TASK STATEMENT: Copy every line below precisely, leaving nothing out.

== Segment start ==

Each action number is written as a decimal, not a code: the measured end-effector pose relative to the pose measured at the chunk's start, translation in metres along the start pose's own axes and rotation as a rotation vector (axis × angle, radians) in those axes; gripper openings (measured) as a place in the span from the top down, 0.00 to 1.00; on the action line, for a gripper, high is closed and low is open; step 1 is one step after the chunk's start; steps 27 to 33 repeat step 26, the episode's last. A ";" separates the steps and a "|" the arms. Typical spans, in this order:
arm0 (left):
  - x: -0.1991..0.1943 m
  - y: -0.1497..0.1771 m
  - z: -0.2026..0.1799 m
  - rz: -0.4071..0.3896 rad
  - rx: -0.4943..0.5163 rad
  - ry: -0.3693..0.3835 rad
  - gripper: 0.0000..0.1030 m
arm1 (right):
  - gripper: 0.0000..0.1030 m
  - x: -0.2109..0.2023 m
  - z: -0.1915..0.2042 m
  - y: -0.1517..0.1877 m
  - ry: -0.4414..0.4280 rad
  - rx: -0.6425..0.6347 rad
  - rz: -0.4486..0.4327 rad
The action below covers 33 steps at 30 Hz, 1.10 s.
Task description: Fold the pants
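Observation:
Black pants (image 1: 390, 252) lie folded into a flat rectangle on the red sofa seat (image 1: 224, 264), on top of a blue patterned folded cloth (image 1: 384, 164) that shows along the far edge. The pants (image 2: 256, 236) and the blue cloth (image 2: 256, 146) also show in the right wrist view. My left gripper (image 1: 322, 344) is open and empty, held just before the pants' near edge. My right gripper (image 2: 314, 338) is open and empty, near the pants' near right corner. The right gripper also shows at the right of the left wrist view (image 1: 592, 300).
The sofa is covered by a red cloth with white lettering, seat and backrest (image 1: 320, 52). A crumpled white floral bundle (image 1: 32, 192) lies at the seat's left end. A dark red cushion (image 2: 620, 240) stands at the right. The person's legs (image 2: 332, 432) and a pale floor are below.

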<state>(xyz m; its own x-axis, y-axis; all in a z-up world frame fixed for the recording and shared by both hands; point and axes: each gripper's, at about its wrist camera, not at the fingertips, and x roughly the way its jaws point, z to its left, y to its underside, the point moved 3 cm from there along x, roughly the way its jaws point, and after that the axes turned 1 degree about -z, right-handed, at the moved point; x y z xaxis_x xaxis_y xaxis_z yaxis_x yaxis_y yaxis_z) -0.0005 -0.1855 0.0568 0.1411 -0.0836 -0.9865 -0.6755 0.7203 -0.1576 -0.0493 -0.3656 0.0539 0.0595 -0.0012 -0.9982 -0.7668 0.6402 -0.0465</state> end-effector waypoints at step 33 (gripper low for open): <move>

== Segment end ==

THE COMPLETED TASK:
Each action number is written as a decimal, not a code: the measured end-effector pose relative to the pose measured at the chunk's start, translation in metres along the start pose's own axes and rotation as a rotation vector (axis × angle, radians) in those axes; gripper openings (measured) as a place in the span from the top down, 0.00 to 1.00; on the action line, for a gripper, high is closed and low is open; step 1 is one step after the chunk's start; steps 27 to 33 repeat step 26, the episode's last. A ";" separates the steps and a "|" the arms. Typical spans, in this order:
arm0 (left):
  - x: -0.1991..0.1943 m
  - y: -0.1497..0.1771 m
  - z: -0.2026..0.1799 m
  - rz: -0.4071..0.3896 rad
  - rx: -0.4943..0.5163 rad
  - ry: -0.3693..0.3835 rad
  - gripper: 0.0000..0.1030 m
arm1 (right):
  - gripper: 0.0000..0.1030 m
  - x: -0.2109..0.2023 m
  - z: -0.1915..0.2042 m
  - y: -0.1517..0.1877 m
  - ry: -0.4414..0.4280 rad
  - rx: -0.6425..0.6347 rad
  - rz: -0.4486..0.4327 rad
The action below covers 33 steps at 30 Hz, 1.10 s.
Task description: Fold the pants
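Observation:
Black pants (image 1: 390, 252) lie folded into a flat rectangle on the red sofa seat (image 1: 224, 264), on top of a blue patterned folded cloth (image 1: 384, 164) that shows along the far edge. The pants (image 2: 256, 236) and the blue cloth (image 2: 256, 146) also show in the right wrist view. My left gripper (image 1: 322, 344) is open and empty, held just before the pants' near edge. My right gripper (image 2: 314, 338) is open and empty, near the pants' near right corner. The right gripper also shows at the right of the left wrist view (image 1: 592, 300).
The sofa is covered by a red cloth with white lettering, seat and backrest (image 1: 320, 52). A crumpled white floral bundle (image 1: 32, 192) lies at the seat's left end. A dark red cushion (image 2: 620, 240) stands at the right. The person's legs (image 2: 332, 432) and a pale floor are below.
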
<state>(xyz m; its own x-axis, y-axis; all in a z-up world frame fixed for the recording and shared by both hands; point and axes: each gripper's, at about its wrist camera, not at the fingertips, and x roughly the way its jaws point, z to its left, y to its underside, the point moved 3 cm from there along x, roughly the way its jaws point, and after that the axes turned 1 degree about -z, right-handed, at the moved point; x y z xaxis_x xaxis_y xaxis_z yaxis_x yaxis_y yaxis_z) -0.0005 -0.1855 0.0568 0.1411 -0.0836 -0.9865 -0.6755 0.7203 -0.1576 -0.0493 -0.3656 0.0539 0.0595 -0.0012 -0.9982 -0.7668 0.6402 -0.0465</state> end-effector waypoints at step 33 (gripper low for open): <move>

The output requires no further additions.